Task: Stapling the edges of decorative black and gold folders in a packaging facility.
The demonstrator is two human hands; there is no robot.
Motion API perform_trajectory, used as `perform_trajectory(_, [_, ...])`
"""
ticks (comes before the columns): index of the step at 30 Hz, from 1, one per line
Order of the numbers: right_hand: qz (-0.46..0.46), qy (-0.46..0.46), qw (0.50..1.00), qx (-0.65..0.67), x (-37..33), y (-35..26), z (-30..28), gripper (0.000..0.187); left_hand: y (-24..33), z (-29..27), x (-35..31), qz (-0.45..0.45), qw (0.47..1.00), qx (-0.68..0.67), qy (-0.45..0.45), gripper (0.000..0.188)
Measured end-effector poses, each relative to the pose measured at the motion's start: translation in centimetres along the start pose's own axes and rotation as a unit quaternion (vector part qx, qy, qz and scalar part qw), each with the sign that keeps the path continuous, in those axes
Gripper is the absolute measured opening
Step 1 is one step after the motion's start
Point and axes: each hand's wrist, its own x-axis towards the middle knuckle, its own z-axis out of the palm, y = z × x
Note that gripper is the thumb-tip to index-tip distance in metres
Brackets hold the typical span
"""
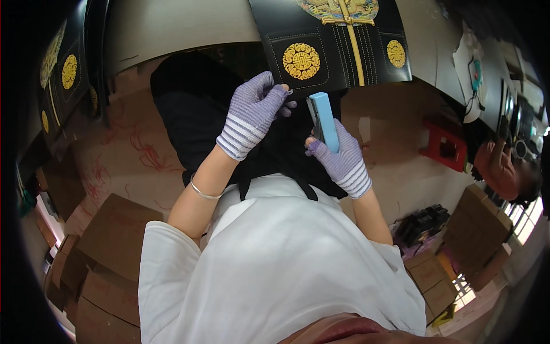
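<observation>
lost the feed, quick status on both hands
Left hand gloved, fingertips at black panel edge. Right hand gripping blue tool upright. Nothing between them.

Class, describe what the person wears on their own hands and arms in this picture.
Both the left hand and right hand wear knitted gloves in lilac with white stripes, fingertips cut short. A thin silver bangle circles the left wrist. Short white sleeves leave the forearms bare.
</observation>
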Motion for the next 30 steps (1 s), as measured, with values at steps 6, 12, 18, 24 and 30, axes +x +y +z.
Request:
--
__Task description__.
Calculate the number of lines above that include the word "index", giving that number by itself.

__Answer to the exercise__.
2